Work required: A bare number is the expected answer: the count of lines in the records that contain the word "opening".

Items listed in a dataset:
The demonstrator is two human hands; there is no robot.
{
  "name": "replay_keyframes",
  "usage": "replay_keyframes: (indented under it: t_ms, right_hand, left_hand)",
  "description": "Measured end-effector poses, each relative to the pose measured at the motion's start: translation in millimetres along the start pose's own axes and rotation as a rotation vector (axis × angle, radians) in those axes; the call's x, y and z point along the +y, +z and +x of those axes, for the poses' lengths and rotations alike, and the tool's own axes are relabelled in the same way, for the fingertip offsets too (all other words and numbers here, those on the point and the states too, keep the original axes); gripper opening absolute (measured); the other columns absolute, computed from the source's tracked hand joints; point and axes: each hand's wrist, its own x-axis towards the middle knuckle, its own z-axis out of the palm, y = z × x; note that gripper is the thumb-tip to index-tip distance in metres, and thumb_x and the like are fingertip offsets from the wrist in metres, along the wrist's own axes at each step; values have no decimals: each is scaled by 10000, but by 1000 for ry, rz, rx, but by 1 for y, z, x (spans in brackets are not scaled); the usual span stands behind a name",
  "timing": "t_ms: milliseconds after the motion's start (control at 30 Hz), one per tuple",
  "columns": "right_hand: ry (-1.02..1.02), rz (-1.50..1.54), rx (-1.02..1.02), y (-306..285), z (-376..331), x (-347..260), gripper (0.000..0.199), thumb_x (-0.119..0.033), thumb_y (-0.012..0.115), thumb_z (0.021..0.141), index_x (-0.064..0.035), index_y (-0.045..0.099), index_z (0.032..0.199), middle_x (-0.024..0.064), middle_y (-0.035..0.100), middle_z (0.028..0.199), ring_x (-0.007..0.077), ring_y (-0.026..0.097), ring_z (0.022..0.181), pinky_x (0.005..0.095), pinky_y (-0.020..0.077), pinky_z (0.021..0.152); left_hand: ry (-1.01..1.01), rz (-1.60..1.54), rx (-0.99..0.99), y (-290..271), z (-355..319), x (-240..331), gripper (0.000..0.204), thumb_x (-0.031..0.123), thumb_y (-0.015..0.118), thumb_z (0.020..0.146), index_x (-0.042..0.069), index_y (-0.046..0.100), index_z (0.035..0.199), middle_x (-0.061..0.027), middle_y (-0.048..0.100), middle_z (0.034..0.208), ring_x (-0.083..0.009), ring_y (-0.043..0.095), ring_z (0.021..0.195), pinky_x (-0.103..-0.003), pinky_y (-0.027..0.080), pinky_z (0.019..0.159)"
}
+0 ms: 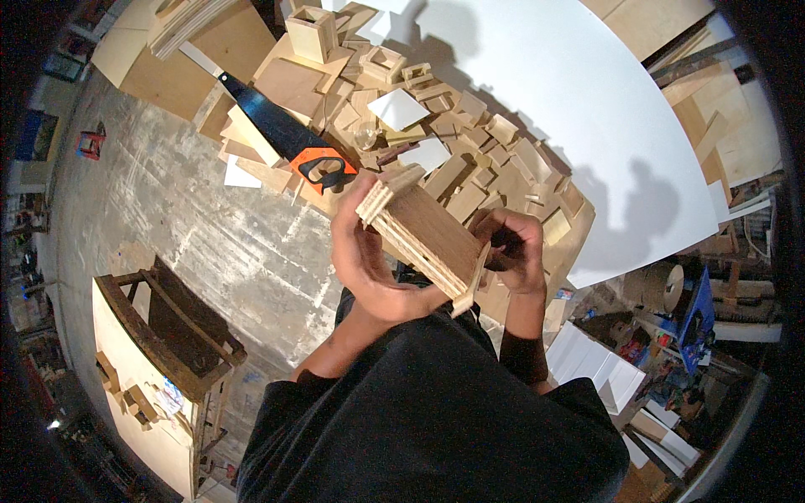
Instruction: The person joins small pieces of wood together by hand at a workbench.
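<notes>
You hold a small brown plywood box, open at one end [428, 239], in front of your chest, tilted so its layered edge points up and to the left. Your left hand [369, 264] is wrapped closed around its near left side, thumb and fingers clamped on the panel. Your right hand [513, 250] is curled shut at the box's lower right corner, fingers pinching a thin pale wooden strip [471, 281] that stands against the end; what lies inside the fist cannot be told.

To seat that strip well, keep the left grip firm and low so the box does not twist, and press the strip flush along the plywood edge rather than at one point, judging by how it now leans slightly outward.

Just beyond the box, on the floor, lies a heap of pale wooden offcuts and blocks [470, 151], touching a large white board [587, 109] to the far right. A handsaw with black blade and orange-and-black handle [289, 138] rests at the far left, teeth near your reach. The bare concrete floor [210, 226] to the left gives open room; a dark wooden stool frame [180, 331] stands near left, well apart.
</notes>
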Motion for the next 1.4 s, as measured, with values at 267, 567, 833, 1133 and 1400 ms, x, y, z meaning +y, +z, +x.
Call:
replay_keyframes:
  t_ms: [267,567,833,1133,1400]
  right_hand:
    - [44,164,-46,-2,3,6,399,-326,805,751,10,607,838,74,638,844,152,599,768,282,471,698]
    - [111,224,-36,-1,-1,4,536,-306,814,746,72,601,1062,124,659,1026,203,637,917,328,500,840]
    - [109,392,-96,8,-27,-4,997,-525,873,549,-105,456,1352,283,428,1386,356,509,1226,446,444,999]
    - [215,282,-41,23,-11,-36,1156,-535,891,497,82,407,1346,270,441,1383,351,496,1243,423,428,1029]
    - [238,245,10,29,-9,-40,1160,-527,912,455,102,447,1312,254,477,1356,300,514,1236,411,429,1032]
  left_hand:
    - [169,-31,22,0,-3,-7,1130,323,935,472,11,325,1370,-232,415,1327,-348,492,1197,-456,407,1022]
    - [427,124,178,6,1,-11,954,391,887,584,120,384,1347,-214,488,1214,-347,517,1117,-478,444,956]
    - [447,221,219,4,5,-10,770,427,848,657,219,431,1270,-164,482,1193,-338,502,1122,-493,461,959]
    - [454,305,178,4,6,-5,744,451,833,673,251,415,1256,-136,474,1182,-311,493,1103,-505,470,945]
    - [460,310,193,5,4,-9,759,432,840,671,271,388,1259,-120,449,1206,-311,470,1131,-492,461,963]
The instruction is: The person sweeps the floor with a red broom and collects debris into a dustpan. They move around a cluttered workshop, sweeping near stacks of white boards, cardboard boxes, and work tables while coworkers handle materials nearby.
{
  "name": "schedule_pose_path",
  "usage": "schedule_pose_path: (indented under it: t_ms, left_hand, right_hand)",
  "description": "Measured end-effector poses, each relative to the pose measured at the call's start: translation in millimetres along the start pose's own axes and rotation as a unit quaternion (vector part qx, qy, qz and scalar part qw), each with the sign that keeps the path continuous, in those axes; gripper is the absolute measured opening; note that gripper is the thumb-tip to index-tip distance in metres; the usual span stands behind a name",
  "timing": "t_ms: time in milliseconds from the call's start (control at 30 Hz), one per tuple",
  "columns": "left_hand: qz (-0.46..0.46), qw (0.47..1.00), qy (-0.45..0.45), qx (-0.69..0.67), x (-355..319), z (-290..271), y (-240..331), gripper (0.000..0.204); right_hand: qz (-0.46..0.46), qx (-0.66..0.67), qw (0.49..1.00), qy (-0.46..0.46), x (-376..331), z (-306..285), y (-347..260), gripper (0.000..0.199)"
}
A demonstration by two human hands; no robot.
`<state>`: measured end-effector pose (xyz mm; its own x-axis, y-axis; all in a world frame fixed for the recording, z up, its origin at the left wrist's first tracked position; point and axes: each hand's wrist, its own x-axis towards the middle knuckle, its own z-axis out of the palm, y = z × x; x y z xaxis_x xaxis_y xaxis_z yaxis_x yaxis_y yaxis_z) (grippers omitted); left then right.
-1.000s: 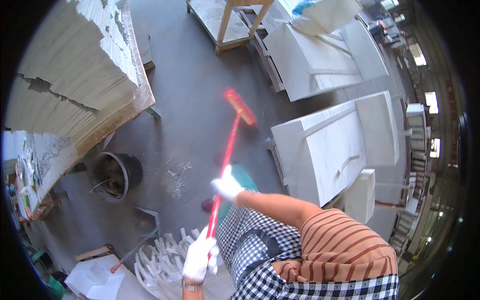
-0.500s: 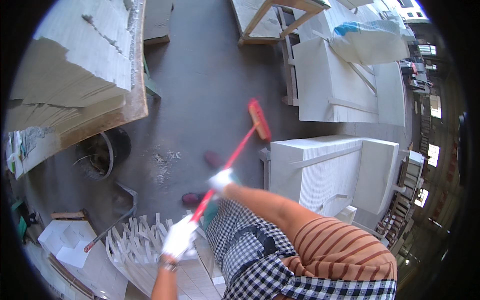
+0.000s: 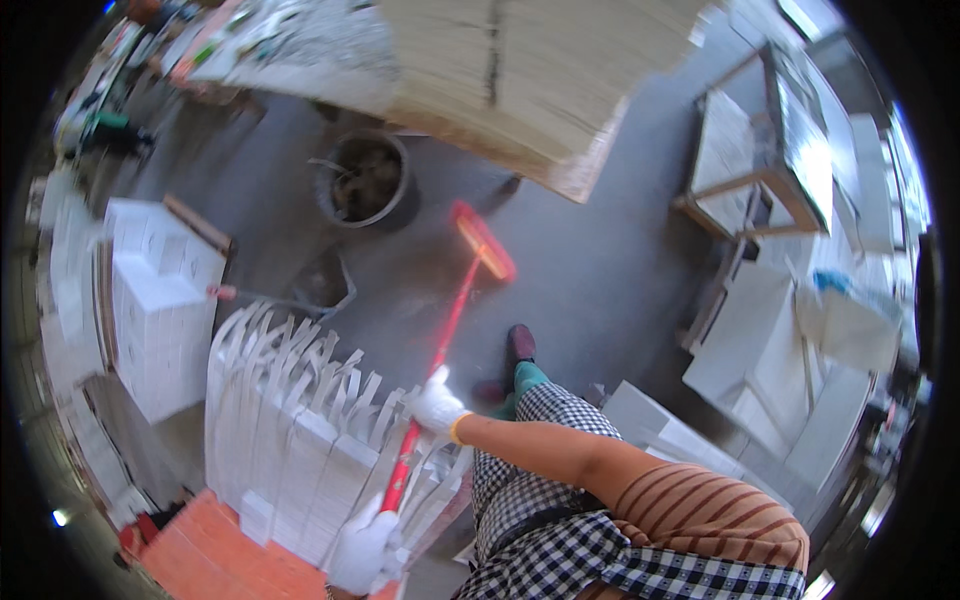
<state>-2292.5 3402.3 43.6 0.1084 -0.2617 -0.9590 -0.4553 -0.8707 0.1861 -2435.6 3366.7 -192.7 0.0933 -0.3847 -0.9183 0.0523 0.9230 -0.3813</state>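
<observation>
Both my gloved hands grip the red handle of a push broom (image 3: 484,243), whose red-and-tan head rests on the grey floor ahead, slightly blurred. My right hand (image 3: 437,402), in a white glove with a yellow cuff, wraps round the middle of the handle. Lower down, near the handle's end, my left hand (image 3: 365,548) is closed on it in a white glove. Beside the handle on the left stands a stack of white boards (image 3: 290,440) with many loose pale straps sticking up from its top.
A black bucket (image 3: 408,195) holding greyish material stands ahead, near a long-handled dustpan (image 3: 345,290). A board-topped table (image 3: 540,90) juts in from the far side. White stacks (image 3: 165,300) stand left, more stacks (image 3: 750,350) right, below a wooden-framed stand (image 3: 770,180).
My view has turned left, so the bucket, dustpan and strapped stack sit further right in the picture. The broom has swung with me; both hands still hold its handle.
</observation>
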Motion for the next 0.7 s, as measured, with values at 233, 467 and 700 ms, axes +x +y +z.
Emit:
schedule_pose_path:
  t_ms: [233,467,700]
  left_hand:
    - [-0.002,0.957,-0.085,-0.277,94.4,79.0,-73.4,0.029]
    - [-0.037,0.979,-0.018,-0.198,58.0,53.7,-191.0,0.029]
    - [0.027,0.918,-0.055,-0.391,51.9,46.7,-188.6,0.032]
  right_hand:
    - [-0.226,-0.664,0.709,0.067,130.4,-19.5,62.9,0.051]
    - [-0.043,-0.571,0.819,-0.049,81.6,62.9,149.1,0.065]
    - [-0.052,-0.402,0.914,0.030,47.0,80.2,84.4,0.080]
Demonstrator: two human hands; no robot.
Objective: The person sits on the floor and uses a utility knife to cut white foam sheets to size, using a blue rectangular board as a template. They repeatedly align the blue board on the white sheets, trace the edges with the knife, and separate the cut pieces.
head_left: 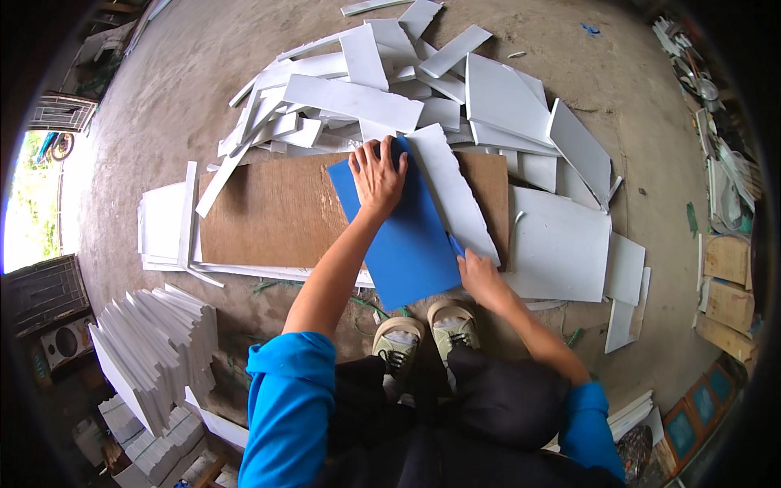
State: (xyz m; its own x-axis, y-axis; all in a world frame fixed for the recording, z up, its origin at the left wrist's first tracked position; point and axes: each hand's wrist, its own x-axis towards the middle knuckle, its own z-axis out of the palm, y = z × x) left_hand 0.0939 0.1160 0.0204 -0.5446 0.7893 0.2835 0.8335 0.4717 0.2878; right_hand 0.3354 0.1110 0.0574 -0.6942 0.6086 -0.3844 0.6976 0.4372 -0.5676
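Observation:
A flat blue board (pixel 407 236) lies slanted over a white foam sheet (pixel 454 191), which sticks out along the board's right side with a ragged outer edge. Both rest across a brown wooden board (pixel 272 207). My left hand (pixel 377 180) presses on the upper part of the blue board, its fingers spread. In my right hand (pixel 482 278) is a slim blue utility knife (pixel 455 244), held against the board's right edge, low down. Its blade cannot be made out.
A heap of white foam offcuts (pixel 350 98) lies beyond the wooden board. More white sheets (pixel 560 244) lie to the right. Stacked white pieces (pixel 154 346) stand at the lower left. My shoes (pixel 399 337) are just below the blue board.

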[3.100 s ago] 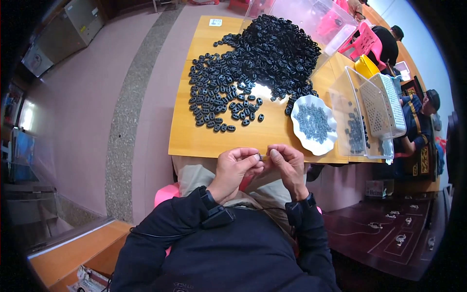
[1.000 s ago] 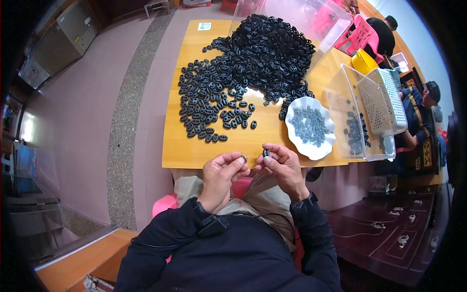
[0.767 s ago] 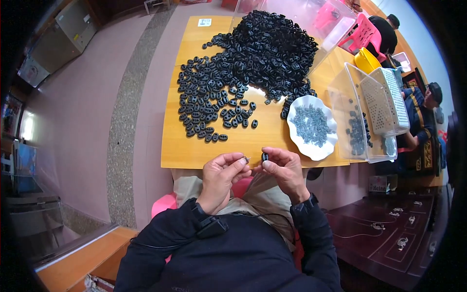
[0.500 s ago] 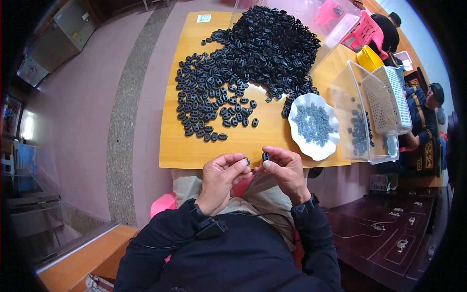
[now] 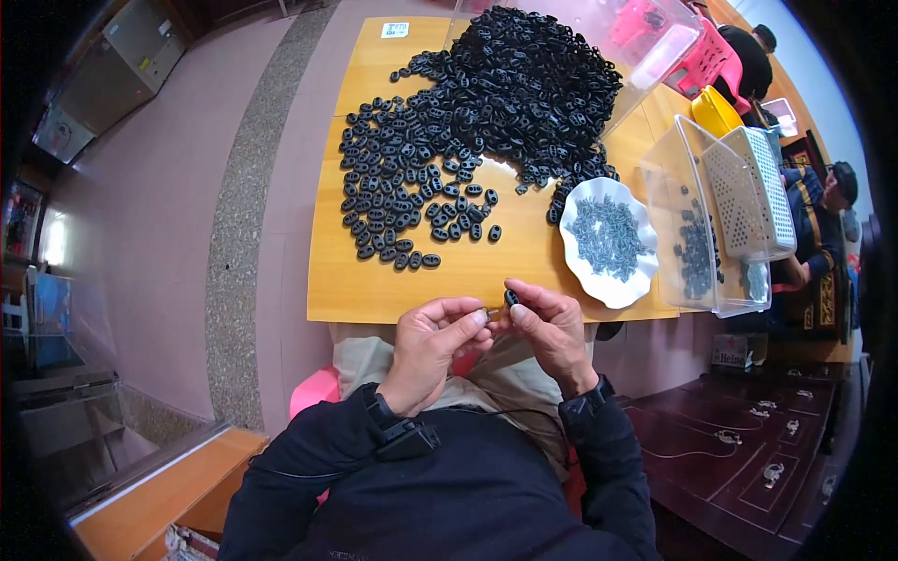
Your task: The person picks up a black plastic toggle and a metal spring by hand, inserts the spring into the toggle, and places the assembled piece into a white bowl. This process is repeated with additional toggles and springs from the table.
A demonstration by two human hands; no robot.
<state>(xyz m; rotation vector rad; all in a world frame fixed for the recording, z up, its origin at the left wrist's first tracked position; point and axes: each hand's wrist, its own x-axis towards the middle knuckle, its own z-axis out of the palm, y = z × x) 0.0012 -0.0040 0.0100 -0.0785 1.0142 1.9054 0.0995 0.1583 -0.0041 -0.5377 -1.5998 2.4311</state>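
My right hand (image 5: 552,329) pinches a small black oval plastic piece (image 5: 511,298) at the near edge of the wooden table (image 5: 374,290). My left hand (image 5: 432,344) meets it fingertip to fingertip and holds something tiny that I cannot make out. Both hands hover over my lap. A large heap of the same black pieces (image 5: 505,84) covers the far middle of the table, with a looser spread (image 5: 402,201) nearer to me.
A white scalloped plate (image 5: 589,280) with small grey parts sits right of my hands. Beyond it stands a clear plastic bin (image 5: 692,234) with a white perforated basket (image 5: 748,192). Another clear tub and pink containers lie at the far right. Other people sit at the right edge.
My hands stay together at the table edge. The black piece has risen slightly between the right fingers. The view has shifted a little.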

Task solution: 2